LOL. No matter how bad it was, the point is that it's still bad. I mean, just because women couldn't vote before 1920 and now they can doesn't mean there's full gender equality in 2012, does it? If you google Brent Calderwood, you'd find out he is over 35, and he was even one of the OUT 100 back in 1995 because he fought harassment and death threats in high school. In the article, he said things have gotten better for adults and for kids who can assimilate to heterosexist gender norms ... that may be better than it was, but I think you'll agree, it's not good enough. Even my friends in their 60s and 70s agree that there's a long way to go. Adults in gay-friendly cities and countries can buffer themselves from anti-gay violence, but it still besets kids who can't escape it--and it even besets many adults too. Ever heard of gay bashing? Just because it's gotten better for some doesn't been we should stop fighting for everyone.
LOL. No matter how bad it was, the point is still bad. I mean, just because women couldn't vote before 1920 and now they can doesn't mean there's full gender equality in 2012, does it? If you google Brent Calderwood, you'd find out he is over 35, and he was even one of the OUT 100 back in 2005 because he fought harassment and death threats in high school. In the article, he said things have gotten better for adults and for kids who can assimilate to heterosexist gender norms ... that may be better than it was, but I think you'll agree, it's not good enough. Even my friends in their 60s and 70s agree that there's a long way to go. Adults in gay-friendly cities and countries can buffer themselves from anti-gay violence, but it still besets kids who can't escape it--and it even besets many adults too. Ever heard of gay bashing. Just because it's gotten better for some doesn't been we should stop fighting for everyone.

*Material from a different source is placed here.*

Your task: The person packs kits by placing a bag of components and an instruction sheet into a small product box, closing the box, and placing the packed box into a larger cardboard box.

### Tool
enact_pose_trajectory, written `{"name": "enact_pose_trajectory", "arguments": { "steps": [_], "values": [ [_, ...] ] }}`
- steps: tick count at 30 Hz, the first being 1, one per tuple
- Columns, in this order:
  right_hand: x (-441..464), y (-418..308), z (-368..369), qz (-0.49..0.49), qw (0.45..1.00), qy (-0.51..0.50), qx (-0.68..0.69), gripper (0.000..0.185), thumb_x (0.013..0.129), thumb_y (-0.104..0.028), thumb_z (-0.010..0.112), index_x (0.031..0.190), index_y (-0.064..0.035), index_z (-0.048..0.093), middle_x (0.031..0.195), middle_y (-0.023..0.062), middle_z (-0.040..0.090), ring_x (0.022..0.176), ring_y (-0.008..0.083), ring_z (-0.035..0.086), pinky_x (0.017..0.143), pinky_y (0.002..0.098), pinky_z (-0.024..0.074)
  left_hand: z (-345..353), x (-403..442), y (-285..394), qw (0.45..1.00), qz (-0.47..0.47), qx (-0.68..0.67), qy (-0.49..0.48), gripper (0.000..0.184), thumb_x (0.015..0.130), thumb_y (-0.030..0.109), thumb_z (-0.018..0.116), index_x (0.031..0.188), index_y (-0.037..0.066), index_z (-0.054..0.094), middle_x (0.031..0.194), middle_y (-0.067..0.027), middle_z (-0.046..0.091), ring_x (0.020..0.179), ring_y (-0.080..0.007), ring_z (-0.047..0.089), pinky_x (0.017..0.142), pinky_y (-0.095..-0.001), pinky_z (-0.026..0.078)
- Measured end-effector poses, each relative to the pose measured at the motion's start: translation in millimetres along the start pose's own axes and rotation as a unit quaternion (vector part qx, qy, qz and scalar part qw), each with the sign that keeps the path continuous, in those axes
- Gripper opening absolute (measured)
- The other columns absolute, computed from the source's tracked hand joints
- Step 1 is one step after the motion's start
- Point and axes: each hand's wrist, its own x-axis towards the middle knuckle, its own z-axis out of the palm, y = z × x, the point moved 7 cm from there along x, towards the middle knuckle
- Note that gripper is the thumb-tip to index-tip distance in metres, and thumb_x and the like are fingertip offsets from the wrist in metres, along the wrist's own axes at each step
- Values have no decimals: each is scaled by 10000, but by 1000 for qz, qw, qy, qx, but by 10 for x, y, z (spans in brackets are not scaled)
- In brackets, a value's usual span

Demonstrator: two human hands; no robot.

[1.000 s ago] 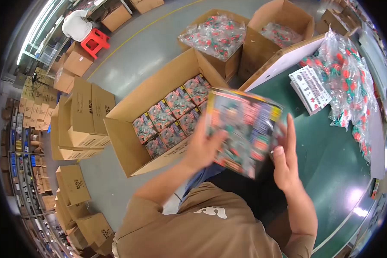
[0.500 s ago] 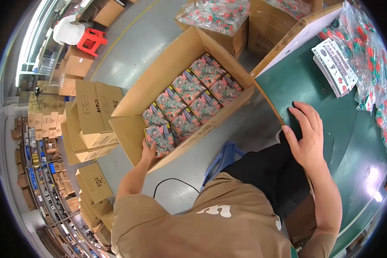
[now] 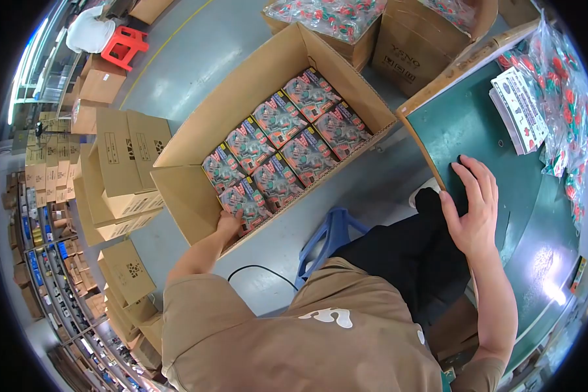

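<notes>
A large open carton (image 3: pixel 189 124) holds two rows of printed retail boxes with clear fronts (image 3: pixel 277 121), showing red and green contents. My left hand (image 3: pixel 229 225) reaches into its near left corner, with fingers and thumb closed on the end of the nearest retail box (image 3: pixel 247 202). That box sits level with its neighbours; my fingertips are partly hidden. My right hand (image 3: pixel 475 206) rests at the edge of the green tabletop (image 3: pixel 454 130), fingers apart and nothing held. A stack of printed cards (image 3: pixel 519 111) lies beyond it.
Clear bags of red and green pieces (image 3: pixel 565 111) lie along the table's far side. Bagged pieces fill cartons (image 3: pixel 405 55) behind. A blue stool (image 3: pixel 323 242) stands below the carton. Empty cartons (image 3: pixel 130 153) are at left; a person in white (image 3: pixel 88 31) is near a red stool (image 3: pixel 124 47).
The nearest retail box has gone down into the carton's corner, lining up with the row, with my left hand still on it. My right hand stays at the table edge. The view has shifted slightly.
</notes>
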Motion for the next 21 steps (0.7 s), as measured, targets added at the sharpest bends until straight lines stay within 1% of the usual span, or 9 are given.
{"name": "enact_pose_trajectory", "arguments": {
  "steps": [8, 10, 11, 13, 15, 16, 18, 19, 21],
  "values": [
    [-3, -38, 18, -1, 1000, 18, -21, 499, 836, -126, 766, 1316, -61, 645, 1409, 97, 613, 1260, 321, 584, 1105, 430, 437, 314, 155, 481, 959, 2, 250, -131, 882, 912, 638, 708, 1396, -77, 531, 1231, -269, 695, 1081, -418, 705, 747, -484, 608],
    [28, -33, 21, 2, 1000, 7, -25, 495, 843, -121, 754, 1321, -57, 643, 1419, 101, 607, 1271, 326, 578, 1112, 432, 434, 412, 20, 611, 952, 25, 245, -181, 939, 875, 701, 710, 1342, -103, 574, 1199, -257, 719, 1049, -424, 722, 728, -483, 606],
    [44, -35, 24, 6, 1000, 1, -25, 492, 849, -116, 743, 1326, -53, 640, 1428, 106, 602, 1281, 330, 571, 1119, 434, 431, 605, 259, 396, 952, 23, 246, -181, 939, 875, 701, 710, 1342, -103, 574, 1199, -257, 719, 1049, -424, 722, 728, -483, 606],
    [23, -44, 45, 20, 999, -6, -24, 486, 862, -106, 720, 1337, -45, 635, 1447, 114, 590, 1302, 339, 558, 1134, 439, 424, 826, 719, 236, 933, 151, 325, -32, 920, 880, 720, 686, 1291, -101, 616, 1185, -239, 728, 1035, -393, 726, 778, -485, 599],
    [33, -43, 43, 17, 1000, 0, -22, 492, 857, -108, 722, 1337, -45, 635, 1446, 114, 591, 1298, 340, 560, 1131, 439, 425, 538, 120, 767, 916, 123, 369, -97, 791, 916, 693, 662, 1186, -50, 705, 1124, -209, 740, 1057, -328, 716, 847, -471, 580],
    [30, -42, 37, 11, 1000, -1, -20, 498, 851, -110, 723, 1338, -46, 635, 1446, 114, 591, 1295, 340, 562, 1128, 439, 426, 307, -96, 963, 915, 127, 371, -94, 791, 916, 693, 662, 1186, -50, 705, 1124, -209, 740, 1057, -328, 716, 847, -471, 580],
    [15, -27, 5, 4, 1000, 2, -17, 511, 841, -115, 727, 1339, -47, 635, 1444, 114, 592, 1289, 342, 565, 1123, 438, 429, 186, -411, 1094, 894, 63, 312, -314, 644, 965, 624, 636, 1070, 0, 756, 1085, -166, 752, 1023, -274, 695, 881, -425, 564],
    [18, -27, -18, -1, 1000, 8, -13, 518, 834, -123, 735, 1337, -50, 637, 1440, 113, 595, 1282, 342, 569, 1115, 436, 432, 52, -356, 1162, 893, 74, 320, -309, 644, 965, 624, 636, 1070, 0, 756, 1085, -166, 752, 1023, -274, 695, 881, -425, 564],
    [15, -11, -71, 2, 1000, 23, -18, 526, 826, -132, 742, 1336, -53, 640, 1435, 111, 598, 1276, 342, 573, 1106, 435, 436, -182, -360, 1432, 841, 287, 342, -307, 485, 1000, 502, 638, 1055, 35, 757, 953, -69, 727, 747, -181, 647, 712, -301, 536]
  ]
}}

I grew up gay during the same period you did and all I have to say is Amen brother. People just don't how bad it was and as you say we had no one really we could turn to. Like you it upsets me to no end to see the young taking their life just because of who they are and the crap they take thru no fault of their own. As you, if I could have been straight you better believe it is what I would have been but unlike what some might think I had no choice in who God made me.